History tab times out at scale

mollylogue commented 2 years ago

On a very large repo with a lot of history (see the gigarepo w/ nearly 2 million commits) the history tab for a file times out and returns a 504.

TODO:

[x] Determine which portion of the request is taking the most time
[ ] Identify ways to optimize this to avoid timeouts.

/cc @jplahn @ryphil

indradhanush commented 2 years ago

@mollylogue and I have been deep diving this issue this week and here are our findings so far:

The top level root cause is the graphql?FetchCommits API call
The request takes most of the time in the git log command that fetches 100 commits
- The exact git command is similar to git log --format=format:%H%x00%aN%x00%aE%x00%at%x00%cN%x00%cE%x00%ct%x00%B%x00%P%x00 -n 101 481e785f932059def1500224b6c2384baedf9842 -- git/fsck.c
The exact GQL query being run is the following and can be tried in the API console:

Query

query FetchCommits($repo: ID!, $revision: String!, $first: Int, $currentPath: String, $query: String) {
  node(id: $repo) {
    __typename
    ... on Repository {
      commit(rev: $revision) {
        ancestors(first: $first, query: $query, path: $currentPath) {
          ...CommitAncestorsConnectionFields
        }
      }
    }
  }
}

fragment GitCommitFields on GitCommit {
  id
  oid
  abbreviatedOID
  message
  subject
  body
  author {
    ...SignatureFields
  }
  committer {
    ...SignatureFields
  }
  parents {
    oid
    abbreviatedOID
    url
  }
  url
  canonicalURL
  externalURLs {
    ...ExternalLinkFields
  }
  tree(path: "") {
    canonicalURL
  }
}

fragment SignatureFields on Signature {
  person {
    avatarURL
    name
    email
    displayName
    user {
      id
      username
      url
      displayName
    }
  }
  date
}

fragment ExternalLinkFields on ExternalLink {
  url
  serviceKind
}

fragment CommitAncestorsConnectionFields on GitCommitConnection {
  nodes {
    ...GitCommitFields
  }
  pageInfo {
    hasNextPage
  }
}

Variables

{
  "currentPath": "git/fsck.c",
  "first": 100,
  "query": "",
  "repo": "UmVwb3NpdG9yeToyNjExMg==",
  "revision": ""
}

Note: The value of repo depends on the repo ID, and in this case is the value of the gigarepo on the scaletesting instance.

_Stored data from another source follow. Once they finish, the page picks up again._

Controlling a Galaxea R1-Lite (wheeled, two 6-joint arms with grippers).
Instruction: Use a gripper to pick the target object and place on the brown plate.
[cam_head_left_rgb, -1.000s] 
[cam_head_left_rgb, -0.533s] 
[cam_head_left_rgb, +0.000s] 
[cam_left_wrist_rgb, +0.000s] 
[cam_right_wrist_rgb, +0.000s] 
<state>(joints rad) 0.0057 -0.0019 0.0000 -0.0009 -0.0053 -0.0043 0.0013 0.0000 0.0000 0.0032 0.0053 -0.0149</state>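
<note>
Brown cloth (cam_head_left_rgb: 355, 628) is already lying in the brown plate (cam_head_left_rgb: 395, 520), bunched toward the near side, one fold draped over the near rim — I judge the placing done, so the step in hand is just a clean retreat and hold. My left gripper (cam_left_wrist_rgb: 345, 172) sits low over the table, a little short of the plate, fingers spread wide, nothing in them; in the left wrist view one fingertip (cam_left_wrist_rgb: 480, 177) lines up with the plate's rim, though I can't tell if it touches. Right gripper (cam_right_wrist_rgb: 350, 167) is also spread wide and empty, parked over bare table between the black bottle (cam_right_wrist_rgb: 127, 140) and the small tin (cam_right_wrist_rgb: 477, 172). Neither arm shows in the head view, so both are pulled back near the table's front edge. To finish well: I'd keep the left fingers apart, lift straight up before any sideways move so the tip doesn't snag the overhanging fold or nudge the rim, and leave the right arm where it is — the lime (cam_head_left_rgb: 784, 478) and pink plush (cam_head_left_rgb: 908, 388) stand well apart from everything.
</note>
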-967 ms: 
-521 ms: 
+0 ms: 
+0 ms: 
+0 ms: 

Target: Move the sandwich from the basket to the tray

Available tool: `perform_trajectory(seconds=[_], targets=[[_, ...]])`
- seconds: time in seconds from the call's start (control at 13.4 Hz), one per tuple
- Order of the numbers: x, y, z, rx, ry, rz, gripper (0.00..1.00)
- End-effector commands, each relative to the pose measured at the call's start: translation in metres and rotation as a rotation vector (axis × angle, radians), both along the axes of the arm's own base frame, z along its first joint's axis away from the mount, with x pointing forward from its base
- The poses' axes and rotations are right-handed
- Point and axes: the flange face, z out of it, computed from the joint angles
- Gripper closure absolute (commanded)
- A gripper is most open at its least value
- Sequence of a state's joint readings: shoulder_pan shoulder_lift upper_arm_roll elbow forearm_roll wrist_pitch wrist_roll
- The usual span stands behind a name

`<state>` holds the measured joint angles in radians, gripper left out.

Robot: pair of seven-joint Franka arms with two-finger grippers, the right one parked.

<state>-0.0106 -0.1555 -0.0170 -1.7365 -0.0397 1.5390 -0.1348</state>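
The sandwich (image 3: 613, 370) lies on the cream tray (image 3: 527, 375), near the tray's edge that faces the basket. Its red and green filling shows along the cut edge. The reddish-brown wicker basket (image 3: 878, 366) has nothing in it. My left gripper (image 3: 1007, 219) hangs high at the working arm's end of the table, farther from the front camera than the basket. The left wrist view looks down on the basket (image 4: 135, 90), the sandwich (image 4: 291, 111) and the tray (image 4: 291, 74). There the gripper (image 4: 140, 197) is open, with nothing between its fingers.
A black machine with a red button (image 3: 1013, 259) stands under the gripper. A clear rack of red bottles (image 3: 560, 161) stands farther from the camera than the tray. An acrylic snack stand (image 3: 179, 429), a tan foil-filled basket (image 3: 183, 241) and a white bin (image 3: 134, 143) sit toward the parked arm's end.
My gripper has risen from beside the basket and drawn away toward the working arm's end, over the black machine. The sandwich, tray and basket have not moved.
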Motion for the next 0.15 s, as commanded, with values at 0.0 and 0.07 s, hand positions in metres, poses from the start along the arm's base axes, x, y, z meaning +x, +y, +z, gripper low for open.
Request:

The request with "first": 100 times out. But using ""first": 1" takes about ~42 seconds. And a value of 2 takes a similar amount of time. A value of 50 takes about 47 seconds while using 70 breaches the 50 second mark and 75 eventually leads to a timeout (> 60 seconds).

API console with query on scaletesting

Dogfood

What's interesting is that the gigarepo on dogfood does not seem to suffer from the same problem. The history tab loads although it takes a while (expectedly).

gigarepo on Dogfood with history tab

Tracing this leads to the findings noted above about the slowest part being the git log command: Trace URL

Blockers

At the moment tracing is not available on scaletesting, and I've attempted to configure it but didn't get far. If we can get that working, we can trace the request from the API console with a low value of first to verify if the trace on dogfood is similar to that on scaletesting or not.

Dogfood vs Scaletesting

At the moment, the question begs, what's different between the two repos on each of the instances? And what's different between the infrastructure setup of the two instances?

Repo

On dogfood:

bash-5.1$ git rev-list main --count
2025373

On scaletesting:

bash-5.1$ git rev-list master --count
1889056

Surprisingly, the dogfood replica has more commits than the one on scaletesting. Also the default branch is different. Is that enough for further investigation?

CPU

Both the instancs have the following CPU and memory limits on their respectie pods (gitserver-3):

    Limits:
      cpu:     8
      memory:  16G
    Requests:
      cpu:     8
      memory:  16G

Suggested debugging with the affected customer

Now that we can reliably reproduce a slow request from the API console instead of it timing out, we can trace the API request with a lower value of first with the customer to verify if their issue is also with the slow git command. Although this is already highly probable.

Other findings

As I ran the raw git command directly on the gitserver-3 pod of the dogfood instance, I noticed that the same command took ~8 seconds to completed while the request from the API console had taked ~16 seconds. When I went back to the UI to verify this, I noticed that the request from the browser now also took ~8 seconds. I tried this with another path and had the same result.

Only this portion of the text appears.